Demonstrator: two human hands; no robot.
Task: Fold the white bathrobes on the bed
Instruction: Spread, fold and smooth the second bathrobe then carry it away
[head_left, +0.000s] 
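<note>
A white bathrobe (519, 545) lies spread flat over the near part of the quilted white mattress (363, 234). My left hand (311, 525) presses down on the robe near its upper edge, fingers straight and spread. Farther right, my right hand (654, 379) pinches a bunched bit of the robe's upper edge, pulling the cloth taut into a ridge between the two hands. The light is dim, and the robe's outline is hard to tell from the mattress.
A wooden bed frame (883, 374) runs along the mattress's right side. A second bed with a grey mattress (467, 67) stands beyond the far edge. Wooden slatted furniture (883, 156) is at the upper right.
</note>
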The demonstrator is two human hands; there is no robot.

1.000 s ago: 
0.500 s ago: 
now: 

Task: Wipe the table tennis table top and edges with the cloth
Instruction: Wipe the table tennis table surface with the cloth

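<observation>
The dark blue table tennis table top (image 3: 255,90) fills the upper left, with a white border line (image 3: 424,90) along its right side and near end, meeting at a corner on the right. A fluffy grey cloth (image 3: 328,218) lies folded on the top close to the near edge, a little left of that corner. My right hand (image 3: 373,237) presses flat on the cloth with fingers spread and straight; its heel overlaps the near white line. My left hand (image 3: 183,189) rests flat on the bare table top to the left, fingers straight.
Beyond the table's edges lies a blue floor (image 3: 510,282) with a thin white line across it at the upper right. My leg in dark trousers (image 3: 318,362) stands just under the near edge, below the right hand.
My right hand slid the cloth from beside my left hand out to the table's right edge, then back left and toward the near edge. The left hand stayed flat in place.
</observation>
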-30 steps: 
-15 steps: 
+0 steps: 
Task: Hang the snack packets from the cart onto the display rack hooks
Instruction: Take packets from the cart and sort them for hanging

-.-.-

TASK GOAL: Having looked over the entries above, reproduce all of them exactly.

TASK ANSWER:
Demonstrator: two human hands; no robot.
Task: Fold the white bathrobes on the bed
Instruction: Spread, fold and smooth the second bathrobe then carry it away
[head_left, +0.000s] 
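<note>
A white bathrobe (519, 545) lies spread flat over the near part of the quilted white mattress (363, 234). My left hand (311, 525) presses down on the robe near its upper edge, fingers straight and spread. Farther right, my right hand (654, 379) pinches a bunched bit of the robe's upper edge, pulling the cloth taut into a ridge between the two hands. The light is dim, and the robe's outline is hard to tell from the mattress.
A wooden bed frame (883, 374) runs along the mattress's right side. A second bed with a grey mattress (467, 67) stands beyond the far edge. Wooden slatted furniture (883, 156) is at the upper right.
</note>
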The demonstrator is two human hands; there is no robot.

1.000 s ago: 
0.500 s ago: 
now: 

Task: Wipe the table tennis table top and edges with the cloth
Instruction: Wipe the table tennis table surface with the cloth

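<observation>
The dark blue table tennis table top (image 3: 255,90) fills the upper left, with a white border line (image 3: 424,90) along its right side and near end, meeting at a corner on the right. A fluffy grey cloth (image 3: 328,218) lies folded on the top close to the near edge, a little left of that corner. My right hand (image 3: 373,237) presses flat on the cloth with fingers spread and straight; its heel overlaps the near white line. My left hand (image 3: 183,189) rests flat on the bare table top to the left, fingers straight.
Beyond the table's edges lies a blue floor (image 3: 510,282) with a thin white line across it at the upper right. My leg in dark trousers (image 3: 318,362) stands just under the near edge, below the right hand.
My right hand slid the cloth from beside my left hand out to the table's right edge, then back left and toward the near edge. The left hand stayed flat in place.
</observation>
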-30 steps: 
-15 steps: 
+0 steps: 
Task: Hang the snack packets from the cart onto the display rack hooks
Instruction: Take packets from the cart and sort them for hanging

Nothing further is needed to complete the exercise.